I - aparentarem conferir ou transmitir direitos a pessoas diversas daquelas às quais realmente se conferem, ou transmitem;

II - contiverem declaração, confissão, condição ou cláusula não verdadeira;

III - os instrumentos particulares forem antedatados, ou pós-datados.

O que vale destacar desse entendimento é que, para se chegar à conclusão de que o negócio foi simulado, fraudulento, devem existir fatores indicativos dessa ilegalidade e a ausência de elementos legitimadores do Planejamento Tributário.


4. Conclusão

O Planejamento Tributário seguro, no atual cenário, exige mais que apenas cumprir a legislação, deve apresentar, aos olhos do Fisco, uma finalidade maior voltada ao negócio.

Por outro lado, como vimos, a legislação prestigia a livre iniciativa econômica, podendo ocorrer planejamento tributário legítimo desde que observe a anterioridade à ocorrência dos fatos geradores dos tributos e respeite a legislação.

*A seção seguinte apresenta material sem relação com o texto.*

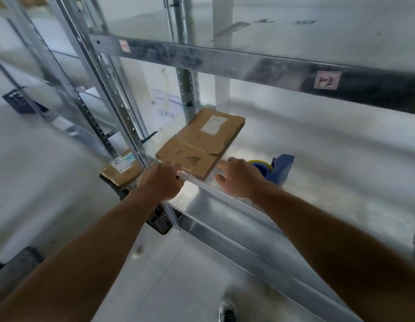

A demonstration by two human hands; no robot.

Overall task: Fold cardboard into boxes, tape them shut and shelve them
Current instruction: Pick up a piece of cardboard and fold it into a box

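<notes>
A stack of flattened brown cardboard (pixel 202 140) lies on the metal shelf (pixel 306 159), with a white label on its far part. My left hand (pixel 159 182) hovers at the stack's near left corner, fingers curled, holding nothing that I can see. To the right of the stack's near edge is my right hand (pixel 238 177), its fingers spread and relaxed. Just behind the right hand sits a blue tape dispenser (pixel 279 169) with a yellow roll.
An upper shelf beam (pixel 225 59) crosses above. A grey upright post (pixel 113 105) stands left of the cardboard. A taped brown box (pixel 121 167) rests on a dark crate (pixel 160 218) on the floor at left. A shoe (pixel 227 311) shows below.
</notes>
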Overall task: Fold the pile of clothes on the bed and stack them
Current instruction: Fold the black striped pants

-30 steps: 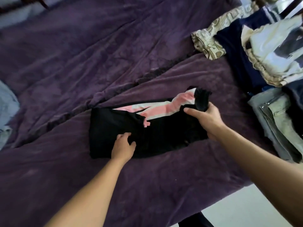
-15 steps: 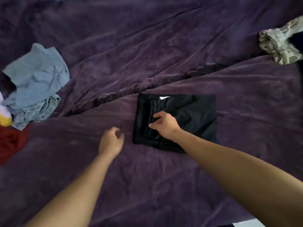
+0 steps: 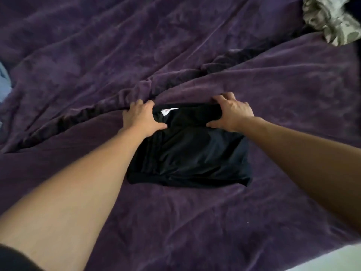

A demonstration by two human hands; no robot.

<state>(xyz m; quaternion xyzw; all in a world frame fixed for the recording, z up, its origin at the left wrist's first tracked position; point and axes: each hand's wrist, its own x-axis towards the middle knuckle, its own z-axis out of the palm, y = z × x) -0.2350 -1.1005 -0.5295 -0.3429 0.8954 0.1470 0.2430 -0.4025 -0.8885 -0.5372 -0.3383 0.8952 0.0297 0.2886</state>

É necessário aportar em um denominador comum, pois que as empresas são a alavanca da economia e da evolução econômica, são geradoras de riqueza para os sócios, funcionários e, claro, para o próprio fisco. A voracidade do Fisco deve respeitar a necessidade de sobrevivência das empresas, sob pena de desencorajar empresários e empreendedores de abrir ou manter seus negócios.


Notas

[i] CHAVES, Francisco Coutinho. Planejamento Tributário na Prática. São Paulo: Atlas, 2008.

[ii]José Eduardo Soares de Melo, Planejamento Tributário, in Hygo de Brito Machado (coord.), Planejamento Tributário, São Paulo: Malheiros: ICET, 2016, p. 360.